Snagged a few samples from my yard, since I really liked the woody seed pods of this plant.
After sketching, I very roughly colored with watercolor pencils, getting the basic colors blocked. Yellow veins, Greenish tones for most of the body of leaves, with some blue highlights.
Then I took a wet brush and painted all the areas, keeping the light/dark areas mostly separated to avoid too much blending.
After the water:
When that dried, I started going back in with watercolors to get more subtlety to the coloration. I like that the watercolor pencils add another layer of texture that feels organic and fitting to the subject matter, which is why I use it a lot for these types of works.
Yes, that is my fox plate staring at you with leftover Chinese dim-sum on it.
Break done, back to work. More layers of watercolors painted onto the lower dark glossy leaves.

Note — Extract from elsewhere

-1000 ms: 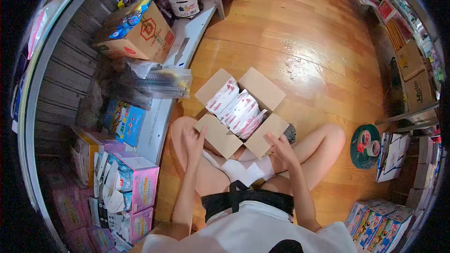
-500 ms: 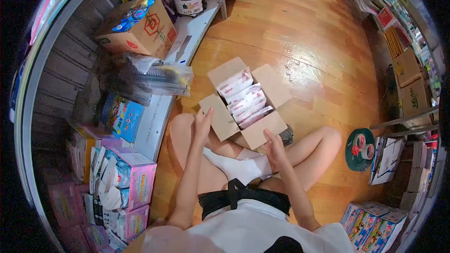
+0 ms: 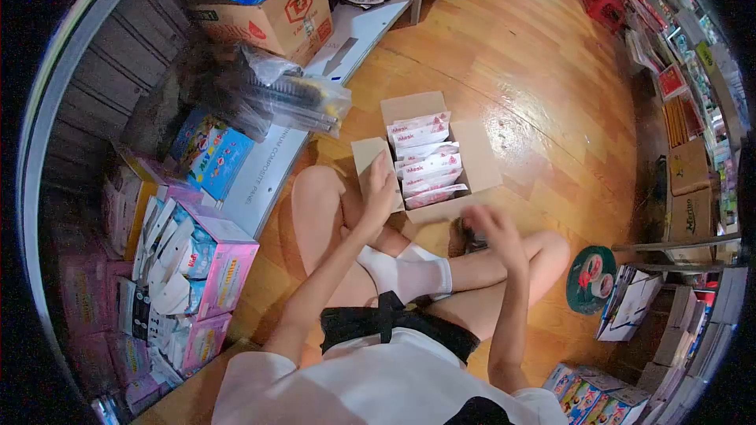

I constantly refer to the sample when drawing. There's something about having a specimen in hand that you can turn around and examine from different angles, and really get in close to see the fine webwork texture of veins in the leaves. I've tried drawing botanical pieces from photos, but I always feel like I'm missing stuff that the camera didn't capture.
Went back and forth with watercolors and watercolor pencils, working in more depth of color.
Mixing a nice deep green....
Towards the end I add very select touches of highlights with a white gel pen.
And blend that in with a wet brush.
And for the very final step I use a fine lined neutral-toned gel pen. I like this moss green in particular, but I've also used browns and grays in other pieces. I like the sort of graphic quality it lends to do select outlining.